→ Task prompt
The full listing is to be written out again, unchanged.

→ Data below
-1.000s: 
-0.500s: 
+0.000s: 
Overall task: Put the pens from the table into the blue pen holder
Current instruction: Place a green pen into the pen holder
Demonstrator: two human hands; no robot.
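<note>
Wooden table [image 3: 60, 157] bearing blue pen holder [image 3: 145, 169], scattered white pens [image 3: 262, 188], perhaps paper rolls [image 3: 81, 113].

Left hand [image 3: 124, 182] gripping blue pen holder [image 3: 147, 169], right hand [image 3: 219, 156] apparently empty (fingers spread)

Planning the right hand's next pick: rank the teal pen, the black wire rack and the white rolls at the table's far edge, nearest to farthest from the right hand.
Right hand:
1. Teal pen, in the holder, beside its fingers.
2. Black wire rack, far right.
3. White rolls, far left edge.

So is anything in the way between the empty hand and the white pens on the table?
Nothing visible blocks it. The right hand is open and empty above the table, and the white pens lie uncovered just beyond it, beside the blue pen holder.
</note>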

→ Expected answer
-1.000s: 
-0.500s: 
+0.000s: 
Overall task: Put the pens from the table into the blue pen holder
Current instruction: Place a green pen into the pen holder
Demonstrator: two human hands; no robot.
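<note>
Wooden table [image 3: 60, 157] bearing blue pen holder [image 3: 145, 169], scattered white pens [image 3: 262, 188], perhaps paper rolls [image 3: 81, 113].

Left hand [image 3: 124, 182] gripping blue pen holder [image 3: 147, 169], right hand [image 3: 219, 156] apparently empty (fingers spread)

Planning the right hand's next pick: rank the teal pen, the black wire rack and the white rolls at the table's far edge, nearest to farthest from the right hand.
Right hand:
1. Teal pen, in the holder, beside its fingers.
2. Black wire rack, far right.
3. White rolls, far left edge.

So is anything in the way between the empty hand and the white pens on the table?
Nothing visible blocks it. The right hand is open and empty above the table, and the white pens lie uncovered just beyond it, beside the blue pen holder.
</note>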

This concludes the exercise.